● Problem requirements: Provide again, from the entries below, every line from the one containing "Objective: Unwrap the" through the one containing "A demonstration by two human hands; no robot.", exactly as written, and no other line.

[Data entries]
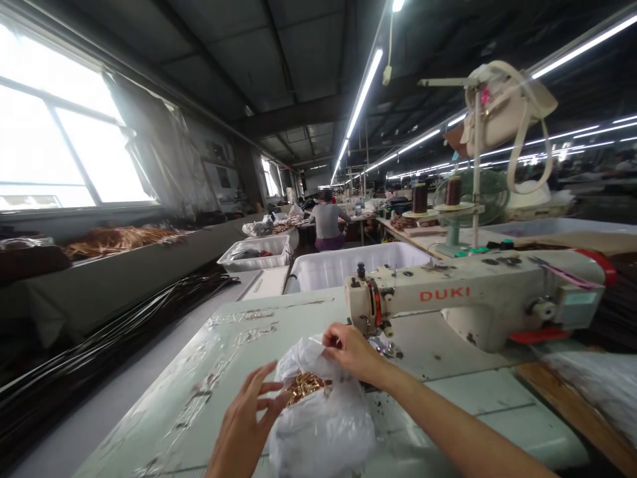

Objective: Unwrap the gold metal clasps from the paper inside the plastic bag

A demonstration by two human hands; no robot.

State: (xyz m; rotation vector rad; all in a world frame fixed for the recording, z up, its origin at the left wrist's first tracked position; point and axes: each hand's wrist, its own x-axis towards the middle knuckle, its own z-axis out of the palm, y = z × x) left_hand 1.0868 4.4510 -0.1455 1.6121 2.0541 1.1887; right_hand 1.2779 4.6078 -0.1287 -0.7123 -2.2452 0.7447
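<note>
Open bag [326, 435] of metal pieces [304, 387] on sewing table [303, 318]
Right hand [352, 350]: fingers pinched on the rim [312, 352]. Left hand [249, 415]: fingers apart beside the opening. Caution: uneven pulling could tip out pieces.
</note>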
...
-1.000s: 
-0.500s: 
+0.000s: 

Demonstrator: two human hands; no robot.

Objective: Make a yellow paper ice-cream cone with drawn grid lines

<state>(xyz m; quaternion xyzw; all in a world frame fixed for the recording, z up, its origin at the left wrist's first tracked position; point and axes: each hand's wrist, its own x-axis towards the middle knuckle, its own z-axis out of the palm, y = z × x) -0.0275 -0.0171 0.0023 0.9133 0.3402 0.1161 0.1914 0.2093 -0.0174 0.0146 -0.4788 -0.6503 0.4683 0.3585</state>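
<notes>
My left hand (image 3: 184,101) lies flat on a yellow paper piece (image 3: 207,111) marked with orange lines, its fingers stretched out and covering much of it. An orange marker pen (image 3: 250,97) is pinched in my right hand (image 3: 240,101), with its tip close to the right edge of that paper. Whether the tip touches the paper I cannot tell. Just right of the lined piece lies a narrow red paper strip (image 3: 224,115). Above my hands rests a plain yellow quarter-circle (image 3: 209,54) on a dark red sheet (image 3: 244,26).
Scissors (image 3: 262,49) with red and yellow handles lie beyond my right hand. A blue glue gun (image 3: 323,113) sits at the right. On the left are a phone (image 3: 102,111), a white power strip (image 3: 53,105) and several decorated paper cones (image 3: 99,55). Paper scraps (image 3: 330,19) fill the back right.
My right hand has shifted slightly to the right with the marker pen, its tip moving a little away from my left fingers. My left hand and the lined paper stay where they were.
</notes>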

● Answer for this exercise:
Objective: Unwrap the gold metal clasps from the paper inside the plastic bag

A demonstration by two human hands; no robot.

The answer, as written, is complete.